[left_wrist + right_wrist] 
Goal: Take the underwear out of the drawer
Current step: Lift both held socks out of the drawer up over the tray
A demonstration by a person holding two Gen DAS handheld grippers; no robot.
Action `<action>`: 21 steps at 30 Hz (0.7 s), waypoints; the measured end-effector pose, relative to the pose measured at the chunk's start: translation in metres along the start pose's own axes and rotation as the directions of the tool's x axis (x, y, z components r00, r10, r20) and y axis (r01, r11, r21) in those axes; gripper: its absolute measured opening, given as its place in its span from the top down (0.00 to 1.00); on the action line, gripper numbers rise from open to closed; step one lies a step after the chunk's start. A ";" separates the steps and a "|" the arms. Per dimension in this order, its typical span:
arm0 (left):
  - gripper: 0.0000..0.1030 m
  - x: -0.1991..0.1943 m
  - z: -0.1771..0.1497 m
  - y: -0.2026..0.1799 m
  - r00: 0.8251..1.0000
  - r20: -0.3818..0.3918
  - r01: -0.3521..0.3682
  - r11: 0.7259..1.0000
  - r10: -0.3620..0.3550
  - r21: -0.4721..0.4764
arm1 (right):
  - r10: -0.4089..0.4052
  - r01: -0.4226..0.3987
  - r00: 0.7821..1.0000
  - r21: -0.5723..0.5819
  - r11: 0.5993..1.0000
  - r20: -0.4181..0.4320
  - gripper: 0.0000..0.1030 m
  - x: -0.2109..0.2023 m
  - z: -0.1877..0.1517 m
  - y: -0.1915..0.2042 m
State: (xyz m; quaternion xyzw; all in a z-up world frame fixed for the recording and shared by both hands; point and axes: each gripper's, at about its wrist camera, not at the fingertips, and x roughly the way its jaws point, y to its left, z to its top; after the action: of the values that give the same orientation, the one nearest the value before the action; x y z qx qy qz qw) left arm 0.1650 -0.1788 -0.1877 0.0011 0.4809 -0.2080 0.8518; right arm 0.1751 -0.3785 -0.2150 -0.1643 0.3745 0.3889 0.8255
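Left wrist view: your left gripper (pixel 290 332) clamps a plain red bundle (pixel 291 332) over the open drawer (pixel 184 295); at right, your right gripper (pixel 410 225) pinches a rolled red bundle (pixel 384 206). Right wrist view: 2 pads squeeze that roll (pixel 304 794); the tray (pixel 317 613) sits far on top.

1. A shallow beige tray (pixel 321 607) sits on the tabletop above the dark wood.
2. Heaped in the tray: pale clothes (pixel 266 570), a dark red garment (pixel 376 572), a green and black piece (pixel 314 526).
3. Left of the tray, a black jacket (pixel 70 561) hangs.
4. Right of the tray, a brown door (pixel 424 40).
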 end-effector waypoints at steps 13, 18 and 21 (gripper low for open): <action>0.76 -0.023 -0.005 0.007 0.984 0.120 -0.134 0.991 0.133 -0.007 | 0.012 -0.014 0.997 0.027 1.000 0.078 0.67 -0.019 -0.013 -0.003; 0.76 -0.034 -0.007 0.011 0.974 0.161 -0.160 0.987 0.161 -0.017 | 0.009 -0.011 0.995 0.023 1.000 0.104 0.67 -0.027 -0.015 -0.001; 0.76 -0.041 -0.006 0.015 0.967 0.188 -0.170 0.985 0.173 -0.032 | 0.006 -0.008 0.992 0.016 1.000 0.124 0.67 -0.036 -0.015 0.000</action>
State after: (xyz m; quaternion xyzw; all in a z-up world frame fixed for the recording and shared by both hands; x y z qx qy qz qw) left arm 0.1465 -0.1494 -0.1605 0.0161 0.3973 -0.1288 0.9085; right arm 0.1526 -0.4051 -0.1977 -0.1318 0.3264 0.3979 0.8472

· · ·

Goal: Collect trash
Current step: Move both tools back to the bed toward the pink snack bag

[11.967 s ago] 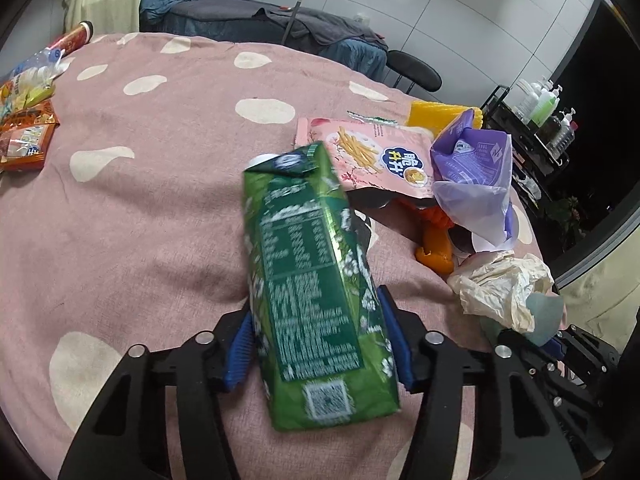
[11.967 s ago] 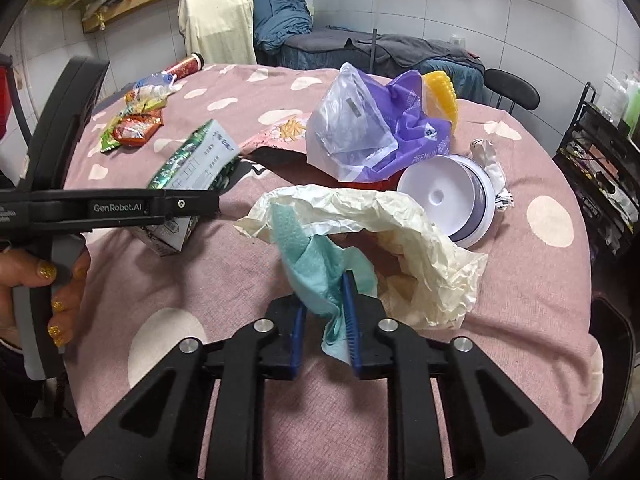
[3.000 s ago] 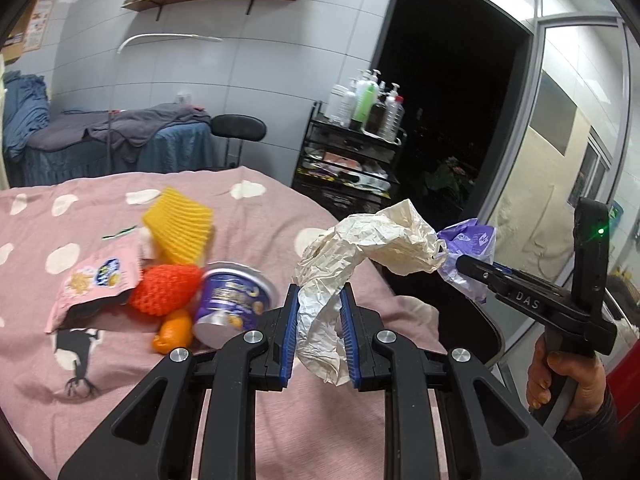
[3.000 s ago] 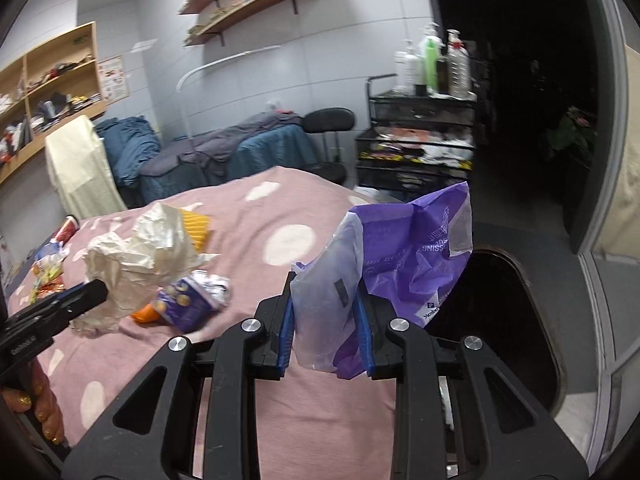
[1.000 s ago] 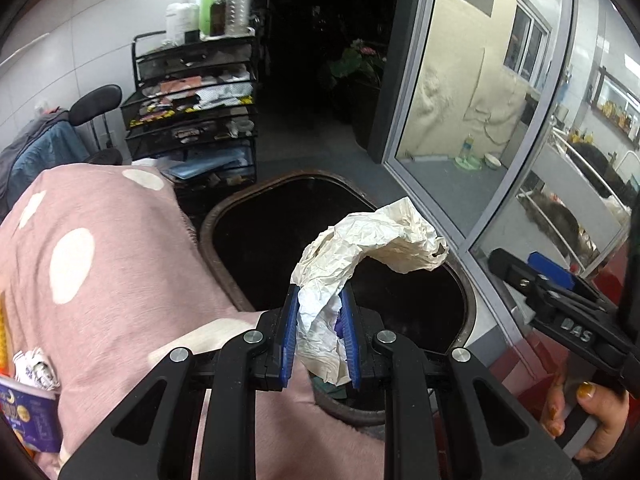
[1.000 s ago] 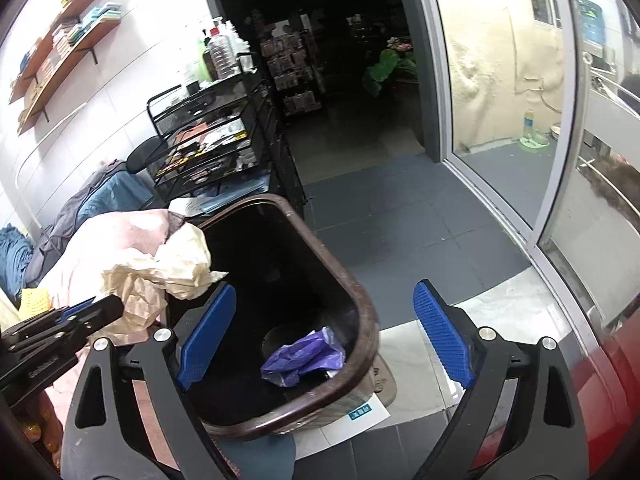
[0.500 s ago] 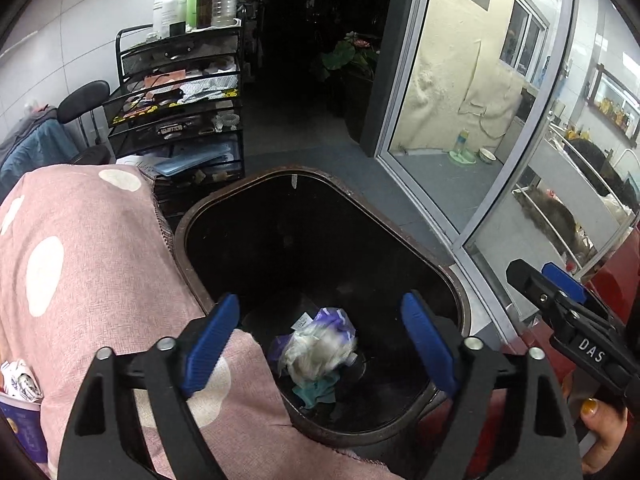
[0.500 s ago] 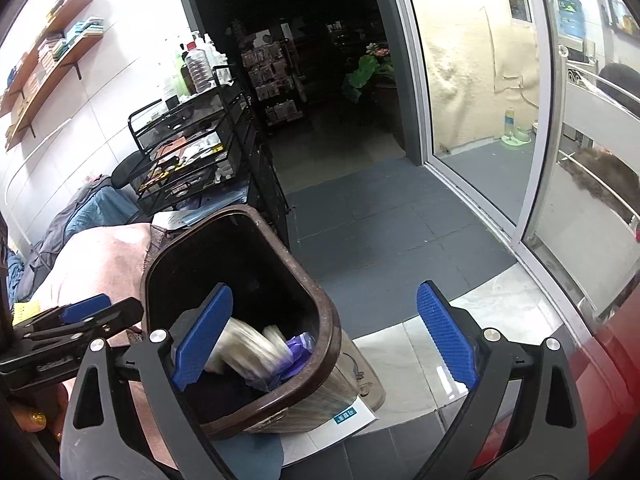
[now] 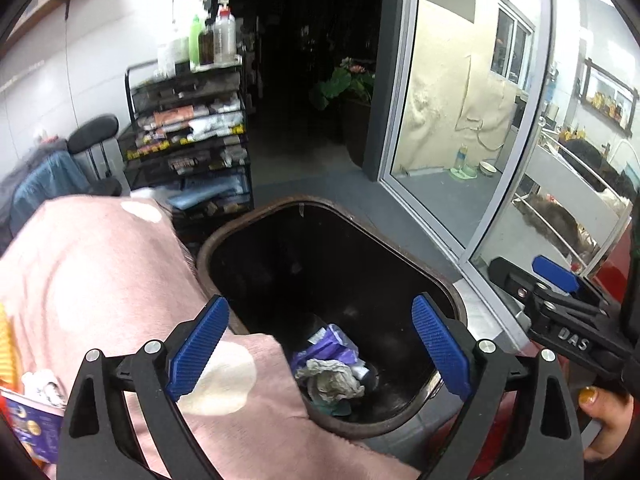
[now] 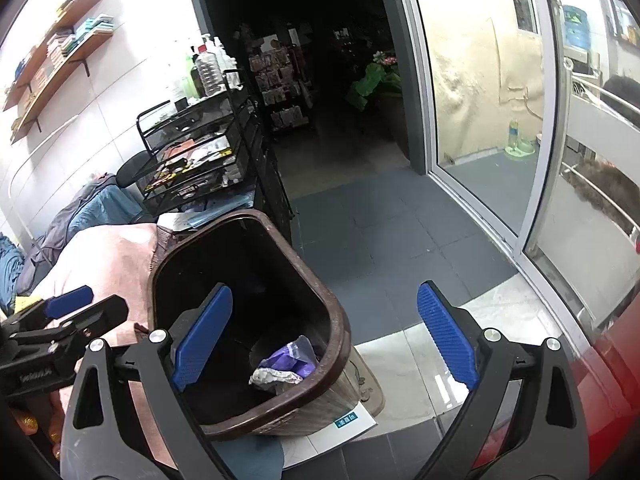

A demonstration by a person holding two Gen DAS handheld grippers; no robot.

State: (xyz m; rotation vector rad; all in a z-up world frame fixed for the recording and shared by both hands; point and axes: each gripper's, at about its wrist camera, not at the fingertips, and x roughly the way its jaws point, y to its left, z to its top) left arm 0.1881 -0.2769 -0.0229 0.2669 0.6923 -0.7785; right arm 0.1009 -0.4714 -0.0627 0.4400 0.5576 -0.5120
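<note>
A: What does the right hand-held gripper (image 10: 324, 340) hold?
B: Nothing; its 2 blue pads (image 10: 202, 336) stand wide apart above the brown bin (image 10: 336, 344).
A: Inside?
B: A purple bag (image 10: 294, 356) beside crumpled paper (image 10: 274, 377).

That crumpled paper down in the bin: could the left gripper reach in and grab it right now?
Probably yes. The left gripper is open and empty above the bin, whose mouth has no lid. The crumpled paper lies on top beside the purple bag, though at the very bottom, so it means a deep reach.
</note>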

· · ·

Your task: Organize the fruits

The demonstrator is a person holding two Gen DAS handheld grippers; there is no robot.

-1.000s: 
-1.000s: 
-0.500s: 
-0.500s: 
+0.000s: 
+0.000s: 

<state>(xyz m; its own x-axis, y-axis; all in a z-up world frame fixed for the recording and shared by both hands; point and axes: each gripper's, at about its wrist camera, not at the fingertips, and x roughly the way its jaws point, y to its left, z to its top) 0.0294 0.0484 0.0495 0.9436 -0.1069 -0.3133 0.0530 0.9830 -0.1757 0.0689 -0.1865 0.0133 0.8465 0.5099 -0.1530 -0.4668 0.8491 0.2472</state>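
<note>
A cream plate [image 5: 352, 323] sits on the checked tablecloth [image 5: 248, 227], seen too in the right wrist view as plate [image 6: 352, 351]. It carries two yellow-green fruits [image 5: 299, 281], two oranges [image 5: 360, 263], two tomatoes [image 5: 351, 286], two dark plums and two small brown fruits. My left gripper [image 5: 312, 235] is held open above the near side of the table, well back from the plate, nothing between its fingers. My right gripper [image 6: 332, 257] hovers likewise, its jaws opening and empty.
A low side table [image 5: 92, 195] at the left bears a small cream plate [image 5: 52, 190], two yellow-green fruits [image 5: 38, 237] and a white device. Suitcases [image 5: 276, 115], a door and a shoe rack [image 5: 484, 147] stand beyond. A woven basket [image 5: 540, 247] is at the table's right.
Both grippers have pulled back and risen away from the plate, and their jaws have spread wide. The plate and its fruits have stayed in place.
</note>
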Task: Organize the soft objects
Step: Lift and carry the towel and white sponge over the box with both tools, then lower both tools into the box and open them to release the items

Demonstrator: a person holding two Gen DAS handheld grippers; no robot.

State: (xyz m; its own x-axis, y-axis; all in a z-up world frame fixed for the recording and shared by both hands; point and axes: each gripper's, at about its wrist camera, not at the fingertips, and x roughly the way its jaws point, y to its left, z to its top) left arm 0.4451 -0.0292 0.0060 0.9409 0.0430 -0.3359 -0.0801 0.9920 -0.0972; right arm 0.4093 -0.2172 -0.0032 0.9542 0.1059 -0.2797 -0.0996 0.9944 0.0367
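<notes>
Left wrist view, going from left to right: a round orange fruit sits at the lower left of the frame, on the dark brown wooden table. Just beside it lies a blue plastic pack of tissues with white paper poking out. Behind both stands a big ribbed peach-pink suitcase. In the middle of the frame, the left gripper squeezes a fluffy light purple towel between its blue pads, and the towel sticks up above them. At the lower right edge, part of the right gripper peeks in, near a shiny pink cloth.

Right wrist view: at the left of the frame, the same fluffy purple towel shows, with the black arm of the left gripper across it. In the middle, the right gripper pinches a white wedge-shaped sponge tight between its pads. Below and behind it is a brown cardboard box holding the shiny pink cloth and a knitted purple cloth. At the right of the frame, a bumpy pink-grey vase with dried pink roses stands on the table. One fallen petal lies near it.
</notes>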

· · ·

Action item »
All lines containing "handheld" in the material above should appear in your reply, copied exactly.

Answer for this exercise »
A demonstration by a person holding two Gen DAS handheld grippers; no robot.
A demonstration by a person holding two Gen DAS handheld grippers; no robot.
The demonstrator is a person holding two Gen DAS handheld grippers; there is no robot.
Demonstrator: a person holding two Gen DAS handheld grippers; no robot.

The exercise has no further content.